§ The task:
Copy the entire listing exactly.

§ Information supplied:
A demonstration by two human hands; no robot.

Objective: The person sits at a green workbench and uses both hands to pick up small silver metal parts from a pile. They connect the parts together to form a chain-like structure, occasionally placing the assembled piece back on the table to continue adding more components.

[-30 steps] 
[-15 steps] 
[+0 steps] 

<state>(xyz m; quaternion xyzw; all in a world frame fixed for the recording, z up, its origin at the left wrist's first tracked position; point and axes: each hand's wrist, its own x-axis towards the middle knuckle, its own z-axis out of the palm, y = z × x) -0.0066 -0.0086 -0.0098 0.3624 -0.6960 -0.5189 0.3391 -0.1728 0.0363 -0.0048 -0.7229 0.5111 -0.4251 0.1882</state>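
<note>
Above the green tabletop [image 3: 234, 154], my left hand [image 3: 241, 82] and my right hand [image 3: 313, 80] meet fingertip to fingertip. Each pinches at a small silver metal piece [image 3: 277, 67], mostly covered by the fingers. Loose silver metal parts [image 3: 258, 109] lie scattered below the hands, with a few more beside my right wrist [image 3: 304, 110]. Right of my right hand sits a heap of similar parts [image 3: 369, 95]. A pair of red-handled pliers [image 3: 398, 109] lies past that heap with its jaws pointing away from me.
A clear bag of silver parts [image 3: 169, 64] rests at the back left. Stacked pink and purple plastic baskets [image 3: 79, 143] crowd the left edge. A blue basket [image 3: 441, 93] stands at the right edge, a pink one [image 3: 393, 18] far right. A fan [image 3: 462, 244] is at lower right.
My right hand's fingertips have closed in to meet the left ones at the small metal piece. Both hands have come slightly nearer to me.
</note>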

§ Solution to the exercise:
A demonstration by two human hands; no robot.

Objective: The person sits at a green workbench and uses both hands to pick up small silver metal parts from a pile. They connect the parts together to form a chain-like structure, occasionally placing the assembled piece back on the table to continue adding more components.

[-30 steps] 
[-15 steps] 
[+0 steps] 

<state>(xyz m; quaternion xyzw; all in a world frame fixed for the recording, z up, its origin at the left wrist's first tracked position; point and axes: each hand's wrist, its own x-axis towards the middle knuckle, its own z-axis out of the palm, y = z × x) -0.0066 -0.0086 -0.0098 0.3624 -0.6960 -0.5189 0.3391 -0.1728 0.0363 -0.0048 -0.7229 0.5111 -0.4251 0.1882</state>
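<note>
Above the green tabletop [image 3: 234, 154], my left hand [image 3: 241, 82] and my right hand [image 3: 313, 80] meet fingertip to fingertip. Each pinches at a small silver metal piece [image 3: 277, 67], mostly covered by the fingers. Loose silver metal parts [image 3: 258, 109] lie scattered below the hands, with a few more beside my right wrist [image 3: 304, 110]. Right of my right hand sits a heap of similar parts [image 3: 369, 95]. A pair of red-handled pliers [image 3: 398, 109] lies past that heap with its jaws pointing away from me.
A clear bag of silver parts [image 3: 169, 64] rests at the back left. Stacked pink and purple plastic baskets [image 3: 79, 143] crowd the left edge. A blue basket [image 3: 441, 93] stands at the right edge, a pink one [image 3: 393, 18] far right. A fan [image 3: 462, 244] is at lower right.
My right hand's fingertips have closed in to meet the left ones at the small metal piece. Both hands have come slightly nearer to me.
</note>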

The required response has been given in full.